#### [To do]
Print the listing below from its opening line through the line holding "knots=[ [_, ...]", both ends included.

****************************************

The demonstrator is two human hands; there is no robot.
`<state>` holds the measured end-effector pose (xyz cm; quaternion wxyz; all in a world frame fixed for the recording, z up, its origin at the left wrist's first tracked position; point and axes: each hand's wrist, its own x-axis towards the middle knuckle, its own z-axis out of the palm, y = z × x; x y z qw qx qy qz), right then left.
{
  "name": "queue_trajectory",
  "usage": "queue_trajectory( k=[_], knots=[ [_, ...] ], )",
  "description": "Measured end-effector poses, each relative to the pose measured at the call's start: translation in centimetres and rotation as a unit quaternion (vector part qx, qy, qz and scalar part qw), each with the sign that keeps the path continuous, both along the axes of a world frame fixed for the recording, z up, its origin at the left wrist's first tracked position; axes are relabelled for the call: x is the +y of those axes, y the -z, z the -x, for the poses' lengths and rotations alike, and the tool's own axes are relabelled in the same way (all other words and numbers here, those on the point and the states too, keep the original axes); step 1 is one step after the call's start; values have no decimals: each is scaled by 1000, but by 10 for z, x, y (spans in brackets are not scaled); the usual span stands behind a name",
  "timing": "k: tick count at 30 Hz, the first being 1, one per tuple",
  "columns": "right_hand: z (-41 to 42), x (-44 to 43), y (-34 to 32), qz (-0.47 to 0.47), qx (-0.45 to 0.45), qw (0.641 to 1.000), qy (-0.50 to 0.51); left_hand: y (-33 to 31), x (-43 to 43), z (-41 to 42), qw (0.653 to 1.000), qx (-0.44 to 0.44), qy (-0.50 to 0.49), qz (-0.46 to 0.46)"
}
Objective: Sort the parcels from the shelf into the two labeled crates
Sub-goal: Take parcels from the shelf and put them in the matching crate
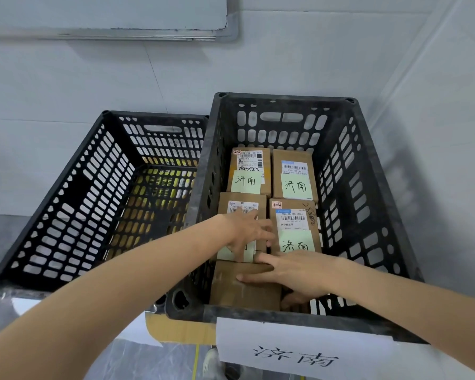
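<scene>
Two black slotted crates stand side by side. The right crate [368, 165] carries a white paper label [294, 355] on its near wall and holds several brown cardboard parcels with green notes. My right hand [294, 272] grips a plain brown parcel [239, 292] at the crate's near end, fingers on top and thumb at its right side. My left hand [250, 231] rests with spread fingers on the parcel [242, 207] just behind it, holding nothing. Another labelled parcel [296, 229] lies to the right of that hand. The left crate [74, 193] shows no parcels inside.
Both crates sit against a pale wall, with a whiteboard edge [148, 34] above. A white label [22, 305] hangs below the left crate's near rim. A wooden board edge [181, 330] shows under the right crate. A shoe [211, 363] is visible on the floor below.
</scene>
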<state>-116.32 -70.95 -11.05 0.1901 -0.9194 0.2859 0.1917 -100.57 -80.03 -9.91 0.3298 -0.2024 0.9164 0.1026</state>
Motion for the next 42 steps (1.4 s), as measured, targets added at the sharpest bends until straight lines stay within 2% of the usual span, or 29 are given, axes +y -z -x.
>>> queue_trajectory(
  k=[6,9,14,16,20,26,30,38,42],
  knots=[
    [3,-15,10,71,0,993,-95,-2,1,1,1000,-11,6,6],
    [-3,-18,15,109,30,981,-155,-1,1,1,1000,-11,12,9],
    [-12,-12,20,101,82,981,-146,0,2,2,1000,-10,16,12],
    [-11,-11,19,127,83,977,-151,1,2,2,1000,-10,17,14],
    [-7,-15,17,202,81,950,-224,2,4,2,1000,-11,18,20],
    [-7,-17,28,223,128,899,-355,1,5,2,1000,-12,20,21],
    [-7,-16,34,225,153,893,-359,2,6,1,999,-9,29,33],
    [-10,-16,36,206,106,918,-323,6,7,0,999,-3,30,41],
    [-5,-17,32,222,92,910,-337,7,6,0,999,-1,29,41]
  ],
)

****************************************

#### [Result]
The demonstrator is two human hands; there is no robot.
`<state>` holds the measured end-effector pose (xyz cm; quaternion wxyz; all in a world frame fixed for the recording, z up, its origin at the left wrist's first tracked position; point and axes: each hand's wrist, its own x-axis towards the middle knuckle, its own z-axis out of the palm, y = z × x; x y z qw qx qy qz), right then left.
{
  "name": "queue_trajectory",
  "usage": "queue_trajectory( k=[_], knots=[ [_, ...] ], )",

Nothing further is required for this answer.